[Aim of the task]
Each line from the one that contains "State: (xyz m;" through the last line of the listing below is to be returned exactly as it stands, and nothing else.

[Data below]
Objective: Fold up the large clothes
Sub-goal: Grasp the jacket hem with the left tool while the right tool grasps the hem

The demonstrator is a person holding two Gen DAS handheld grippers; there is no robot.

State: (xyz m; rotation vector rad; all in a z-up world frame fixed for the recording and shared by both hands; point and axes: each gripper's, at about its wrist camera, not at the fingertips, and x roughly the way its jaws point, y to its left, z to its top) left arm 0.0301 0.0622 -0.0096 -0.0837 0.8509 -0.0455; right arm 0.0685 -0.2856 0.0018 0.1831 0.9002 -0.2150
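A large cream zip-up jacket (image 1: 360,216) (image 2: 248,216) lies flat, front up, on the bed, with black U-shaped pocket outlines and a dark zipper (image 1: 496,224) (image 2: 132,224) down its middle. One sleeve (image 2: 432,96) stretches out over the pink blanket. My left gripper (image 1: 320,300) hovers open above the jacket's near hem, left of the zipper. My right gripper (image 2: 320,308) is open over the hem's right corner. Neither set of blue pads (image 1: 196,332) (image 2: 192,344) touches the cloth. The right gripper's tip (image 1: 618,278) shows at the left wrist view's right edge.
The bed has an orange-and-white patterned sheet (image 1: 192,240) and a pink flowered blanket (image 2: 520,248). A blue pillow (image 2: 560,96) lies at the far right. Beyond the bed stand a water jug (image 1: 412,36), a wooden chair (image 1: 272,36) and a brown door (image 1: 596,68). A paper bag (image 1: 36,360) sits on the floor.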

[Answer box]
State: (xyz m; rotation vector rad; all in a z-up world frame fixed for the recording and shared by both hands; point and axes: each gripper's, at about its wrist camera, not at the fingertips, and x roughly the way its jaws point, y to its left, z to its top) left arm 0.0301 0.0622 -0.0096 -0.0837 0.8509 -0.0455; right arm 0.0685 -0.2856 0.0018 0.1831 0.9002 -0.2150
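A large cream zip-up jacket (image 1: 360,216) (image 2: 248,216) lies flat, front up, on the bed, with black U-shaped pocket outlines and a dark zipper (image 1: 496,224) (image 2: 132,224) down its middle. One sleeve (image 2: 432,96) stretches out over the pink blanket. My left gripper (image 1: 320,300) hovers open above the jacket's near hem, left of the zipper. My right gripper (image 2: 320,308) is open over the hem's right corner. Neither set of blue pads (image 1: 196,332) (image 2: 192,344) touches the cloth. The right gripper's tip (image 1: 618,278) shows at the left wrist view's right edge.
The bed has an orange-and-white patterned sheet (image 1: 192,240) and a pink flowered blanket (image 2: 520,248). A blue pillow (image 2: 560,96) lies at the far right. Beyond the bed stand a water jug (image 1: 412,36), a wooden chair (image 1: 272,36) and a brown door (image 1: 596,68). A paper bag (image 1: 36,360) sits on the floor.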

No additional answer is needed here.